• Your assignment
In the listing below, find the line containing "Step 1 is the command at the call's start" and the line containing "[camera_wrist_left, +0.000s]", then copy exactly everything from the first through the second, except the pictures.

• Information supplied
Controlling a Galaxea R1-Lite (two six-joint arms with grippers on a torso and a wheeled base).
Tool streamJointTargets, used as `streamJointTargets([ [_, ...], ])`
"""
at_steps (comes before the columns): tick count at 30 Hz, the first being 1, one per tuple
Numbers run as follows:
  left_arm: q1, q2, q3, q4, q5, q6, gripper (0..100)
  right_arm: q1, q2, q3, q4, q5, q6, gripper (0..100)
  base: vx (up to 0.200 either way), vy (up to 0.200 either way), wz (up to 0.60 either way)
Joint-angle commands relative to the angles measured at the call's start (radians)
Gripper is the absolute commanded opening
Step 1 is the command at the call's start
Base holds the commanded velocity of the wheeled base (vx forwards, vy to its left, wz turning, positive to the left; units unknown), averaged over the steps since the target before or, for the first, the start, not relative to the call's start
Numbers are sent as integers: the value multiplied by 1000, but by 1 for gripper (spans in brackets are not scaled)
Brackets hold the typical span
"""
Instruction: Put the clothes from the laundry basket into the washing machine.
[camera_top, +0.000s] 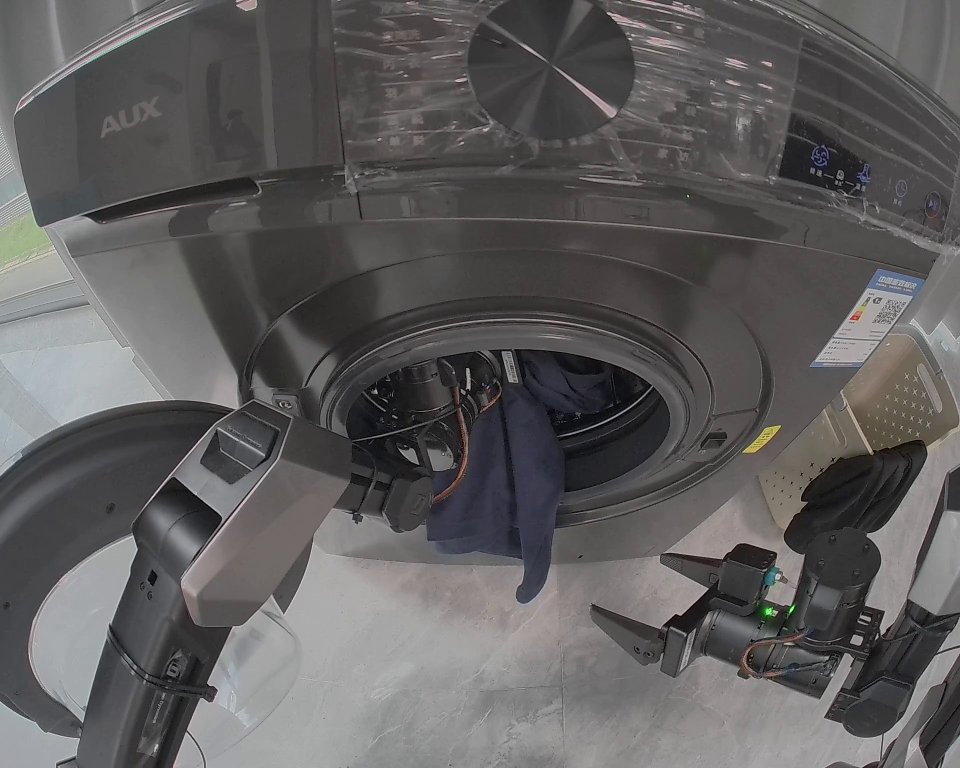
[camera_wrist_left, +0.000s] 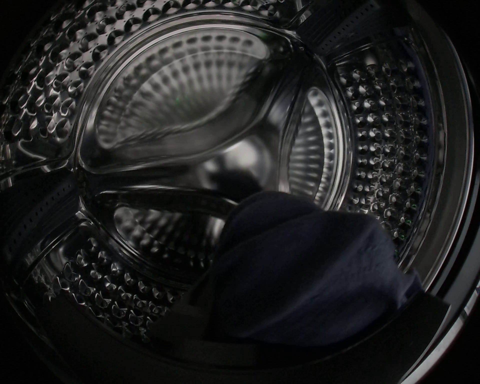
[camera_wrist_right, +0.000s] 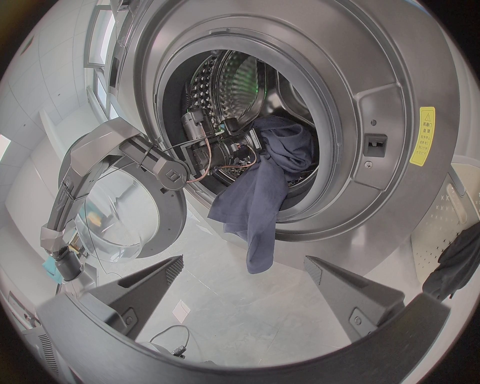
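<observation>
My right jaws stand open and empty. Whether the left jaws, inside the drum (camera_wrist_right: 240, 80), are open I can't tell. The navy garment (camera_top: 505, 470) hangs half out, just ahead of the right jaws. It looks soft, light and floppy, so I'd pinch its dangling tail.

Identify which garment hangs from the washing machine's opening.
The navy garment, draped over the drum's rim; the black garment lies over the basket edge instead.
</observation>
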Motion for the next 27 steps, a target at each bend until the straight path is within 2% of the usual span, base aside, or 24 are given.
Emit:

• Task response
Step 1 is the command at the call's start
Base holds the commanded velocity of the wheeled base (vx forwards, vy to its left, wz turning, positive to the left; units unknown), averaged over the steps since the target before or, for the first, the start, not relative to the call's start
Numbers are sent as integers: the value multiplied by 1000, but by 1 for gripper (spans in brackets are not scaled)
Brackets hold the typical span
"""
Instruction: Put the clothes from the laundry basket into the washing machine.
[camera_top, +0.000s] 
[camera_wrist_left, +0.000s] 

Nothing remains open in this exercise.